*RECORDED DATA:*
- - -

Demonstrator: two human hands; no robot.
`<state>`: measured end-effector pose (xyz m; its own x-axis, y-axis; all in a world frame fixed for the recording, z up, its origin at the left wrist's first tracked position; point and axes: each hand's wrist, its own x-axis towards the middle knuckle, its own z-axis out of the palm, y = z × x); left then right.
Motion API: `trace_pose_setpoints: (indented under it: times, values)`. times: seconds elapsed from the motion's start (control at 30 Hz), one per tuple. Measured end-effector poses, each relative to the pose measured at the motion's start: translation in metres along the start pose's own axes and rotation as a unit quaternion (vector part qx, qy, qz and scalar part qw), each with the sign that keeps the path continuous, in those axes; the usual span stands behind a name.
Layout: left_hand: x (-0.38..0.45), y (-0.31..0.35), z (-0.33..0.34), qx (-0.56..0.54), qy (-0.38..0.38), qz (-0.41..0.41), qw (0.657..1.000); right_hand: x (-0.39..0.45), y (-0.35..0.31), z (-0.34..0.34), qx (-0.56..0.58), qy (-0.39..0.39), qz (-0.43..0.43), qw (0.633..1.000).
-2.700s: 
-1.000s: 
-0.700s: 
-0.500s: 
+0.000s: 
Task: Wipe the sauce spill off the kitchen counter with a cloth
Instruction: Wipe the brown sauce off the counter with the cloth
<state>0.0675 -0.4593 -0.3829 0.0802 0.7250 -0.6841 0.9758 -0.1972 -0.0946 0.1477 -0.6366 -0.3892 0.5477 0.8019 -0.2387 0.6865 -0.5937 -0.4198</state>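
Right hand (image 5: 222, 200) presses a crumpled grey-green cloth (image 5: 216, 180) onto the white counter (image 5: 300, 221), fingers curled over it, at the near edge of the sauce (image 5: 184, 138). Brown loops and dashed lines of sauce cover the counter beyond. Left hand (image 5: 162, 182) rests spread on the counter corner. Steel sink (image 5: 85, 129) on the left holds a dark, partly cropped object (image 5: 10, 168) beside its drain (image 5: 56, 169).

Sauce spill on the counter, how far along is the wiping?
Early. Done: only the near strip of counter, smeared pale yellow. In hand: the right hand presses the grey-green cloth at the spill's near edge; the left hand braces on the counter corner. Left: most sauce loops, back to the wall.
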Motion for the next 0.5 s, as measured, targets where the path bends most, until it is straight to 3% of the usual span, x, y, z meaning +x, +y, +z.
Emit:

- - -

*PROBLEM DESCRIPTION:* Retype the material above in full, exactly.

*WRITTEN RESPONSE:*
Demonstrator: two human hands; no robot.
`<state>`: measured end-effector pose (xyz m; its own x-axis, y-axis; all in a world frame fixed for the recording, z up, its origin at the left wrist's first tracked position; point and axes: each hand's wrist, its own x-axis towards the middle knuckle, its own z-axis out of the palm, y = z × x); left then right.
Motion API: `trace_pose_setpoints: (indented under it: times, values)`. times: seconds elapsed from the motion's start (control at 30 Hz), one per tuple. Measured end-effector poses, each relative to the pose measured at the motion's start: translation in metres along the start pose's own axes and rotation as a unit quaternion (vector part qx, qy, qz and scalar part qw), each with the sign that keeps the path continuous, in those axes; the usual span stands behind a name.
Layout: left_hand: x (-0.38..0.45), y (-0.31..0.35), z (-0.33..0.34), qx (-0.56..0.54), qy (-0.38..0.38), qz (-0.41..0.41), qw (0.657..1.000); right_hand: x (-0.39..0.45), y (-0.35..0.31), z (-0.34..0.34), qx (-0.56..0.58), qy (-0.39..0.39), qz (-0.43..0.43), qw (0.633..1.000).
-2.700s: 
-1.000s: 
-0.700s: 
-0.500s: 
+0.000s: 
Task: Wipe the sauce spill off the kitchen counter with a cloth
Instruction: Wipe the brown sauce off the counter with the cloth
<state>0.0675 -0.4593 -0.3829 0.0802 0.7250 -0.6841 0.9758 -0.1972 -0.0946 0.1477 -0.6366 -0.3892 0.5477 0.8019 -0.2387 0.6865 -0.5937 -0.4198</state>
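Right hand (image 5: 222, 200) presses a crumpled grey-green cloth (image 5: 216, 180) onto the white counter (image 5: 300, 221), fingers curled over it, at the near edge of the sauce (image 5: 184, 138). Brown loops and dashed lines of sauce cover the counter beyond. Left hand (image 5: 162, 182) rests spread on the counter corner. Steel sink (image 5: 85, 129) on the left holds a dark, partly cropped object (image 5: 10, 168) beside its drain (image 5: 56, 169).

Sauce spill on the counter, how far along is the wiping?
Early. Done: only the near strip of counter, smeared pale yellow. In hand: the right hand presses the grey-green cloth at the spill's near edge; the left hand braces on the counter corner. Left: most sauce loops, back to the wall.
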Motion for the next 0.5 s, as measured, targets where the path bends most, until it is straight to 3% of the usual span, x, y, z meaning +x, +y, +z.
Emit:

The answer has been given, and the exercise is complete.